DATA LISTING -
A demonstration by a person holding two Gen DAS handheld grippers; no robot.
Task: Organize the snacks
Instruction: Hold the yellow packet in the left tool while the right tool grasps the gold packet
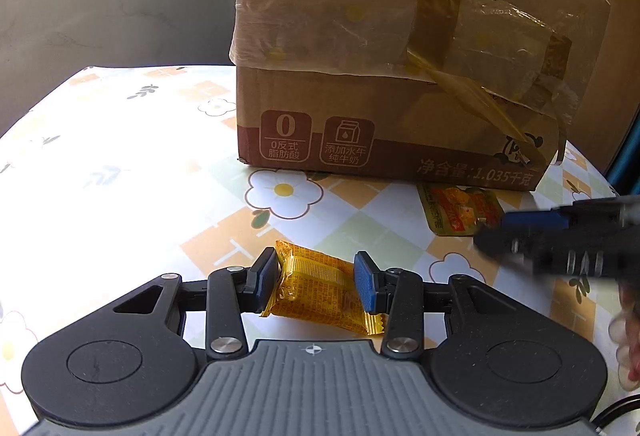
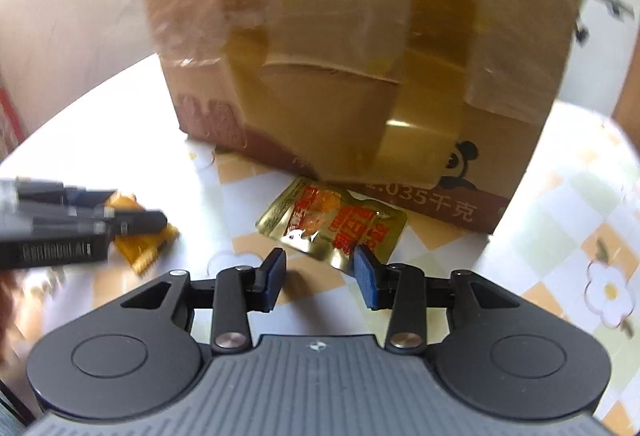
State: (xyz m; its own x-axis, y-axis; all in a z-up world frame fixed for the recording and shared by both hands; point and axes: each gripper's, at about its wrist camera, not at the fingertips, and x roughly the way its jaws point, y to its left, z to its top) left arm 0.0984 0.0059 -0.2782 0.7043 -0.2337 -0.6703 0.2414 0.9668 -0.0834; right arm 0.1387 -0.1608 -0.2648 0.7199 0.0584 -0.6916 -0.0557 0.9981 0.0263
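Observation:
A yellow snack packet (image 1: 316, 284) sits crosswise between the blue pads of my left gripper (image 1: 316, 282), which is shut on it just above the table. From the right wrist view the same gripper (image 2: 136, 210) comes in from the left with the packet (image 2: 144, 240) under it. A gold pouch with red print (image 2: 332, 224) lies flat against the foot of the cardboard box (image 2: 360, 56). My right gripper (image 2: 320, 276) is open, its right fingertip at the pouch's near edge, the left pad apart from it. Seen by the left wrist, the pouch (image 1: 456, 210) has the right gripper (image 1: 492, 232) at its right edge.
The taped cardboard box (image 1: 380, 76), wrapped in clear film, stands tall at the back of the flower-patterned tablecloth (image 1: 120, 156). A wall rises behind the table. A person's hand (image 1: 628, 336) shows at the right edge.

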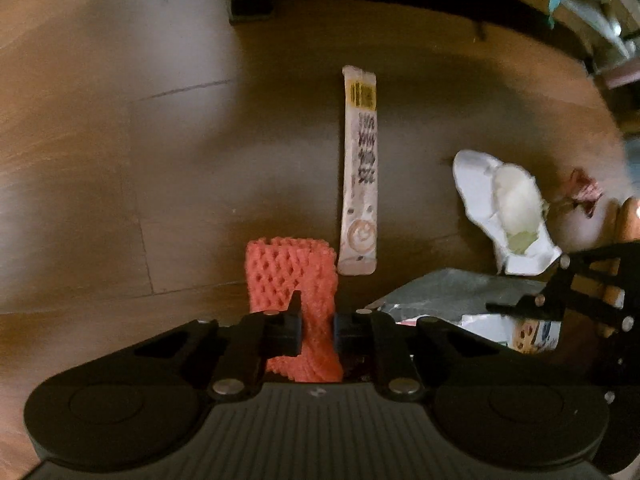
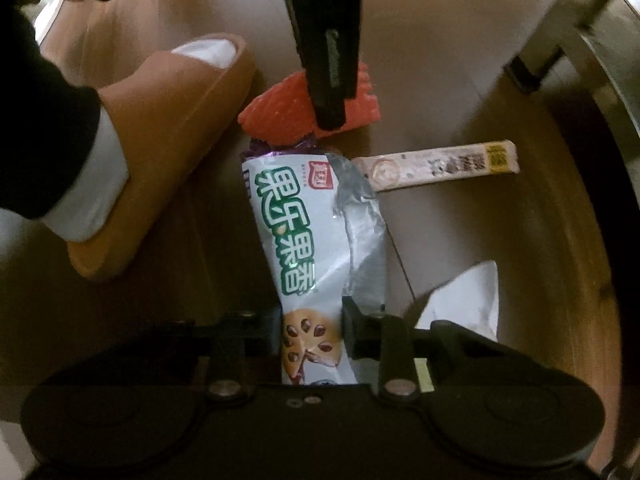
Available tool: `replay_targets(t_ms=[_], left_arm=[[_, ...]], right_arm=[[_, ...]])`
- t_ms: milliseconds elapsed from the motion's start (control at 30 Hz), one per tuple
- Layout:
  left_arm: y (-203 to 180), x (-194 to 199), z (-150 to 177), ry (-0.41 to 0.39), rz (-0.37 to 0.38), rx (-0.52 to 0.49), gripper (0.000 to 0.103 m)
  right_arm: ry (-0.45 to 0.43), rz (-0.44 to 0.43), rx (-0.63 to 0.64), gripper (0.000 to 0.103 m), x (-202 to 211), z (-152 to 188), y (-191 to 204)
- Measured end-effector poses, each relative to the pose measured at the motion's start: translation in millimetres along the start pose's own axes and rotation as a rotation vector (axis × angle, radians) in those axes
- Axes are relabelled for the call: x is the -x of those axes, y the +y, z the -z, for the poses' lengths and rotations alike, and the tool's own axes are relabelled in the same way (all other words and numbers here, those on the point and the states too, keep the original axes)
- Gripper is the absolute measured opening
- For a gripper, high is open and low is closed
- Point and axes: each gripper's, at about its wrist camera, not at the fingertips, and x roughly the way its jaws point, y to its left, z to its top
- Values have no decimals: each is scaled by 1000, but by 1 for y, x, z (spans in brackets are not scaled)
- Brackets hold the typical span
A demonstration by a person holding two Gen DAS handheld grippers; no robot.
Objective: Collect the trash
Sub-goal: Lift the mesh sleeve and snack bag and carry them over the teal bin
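Observation:
My left gripper point(image 1: 317, 322) is shut on a red foam fruit net point(image 1: 292, 276), held above the wooden floor. The net point(image 2: 280, 112) and the left gripper point(image 2: 330, 120) also show at the top of the right wrist view. My right gripper point(image 2: 311, 326) is shut on a silver snack wrapper point(image 2: 308, 232) with green lettering; it shows partly in the left wrist view point(image 1: 452, 300). A long coffee stick sachet point(image 1: 359, 172) lies on the floor ahead, and in the right wrist view point(image 2: 436, 166) beside the wrapper. A crumpled white paper point(image 1: 504, 208) lies to the right.
A foot in a tan slipper point(image 2: 160, 136) with a white sock stands left of the wrapper. A small reddish scrap point(image 1: 582, 190) lies past the white paper. White paper point(image 2: 468, 300) shows by my right gripper. Furniture legs point(image 2: 536, 68) stand at the upper right.

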Motion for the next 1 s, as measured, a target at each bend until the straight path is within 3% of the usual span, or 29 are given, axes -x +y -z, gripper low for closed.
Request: replay_targets(t_ms=[300,500,733,1000], left_arm=[[-7,73,-14,-115,29,4,11],[-36,157,-20,-238,80,-93,12],[-69,247,-10,-353,81,-190,12],[-100,345,16,-471,80,-189,12]], right_arm=[[-62,87,-232,27,84,9,-24],[-165,152,-380,27,162,19,-36],[-307,195,-518,27,250,36,-28],[-440,203,-619,27,351,66,-15]])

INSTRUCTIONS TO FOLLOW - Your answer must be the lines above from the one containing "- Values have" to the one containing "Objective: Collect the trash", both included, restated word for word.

THE COMPLETED TASK -
- Values have no decimals: each is scaled by 1000, but by 1 for y, x, z (spans in brackets are not scaled)
- Brackets hold the typical span
A demonstration by a person holding two Gen DAS handheld grippers; no robot.
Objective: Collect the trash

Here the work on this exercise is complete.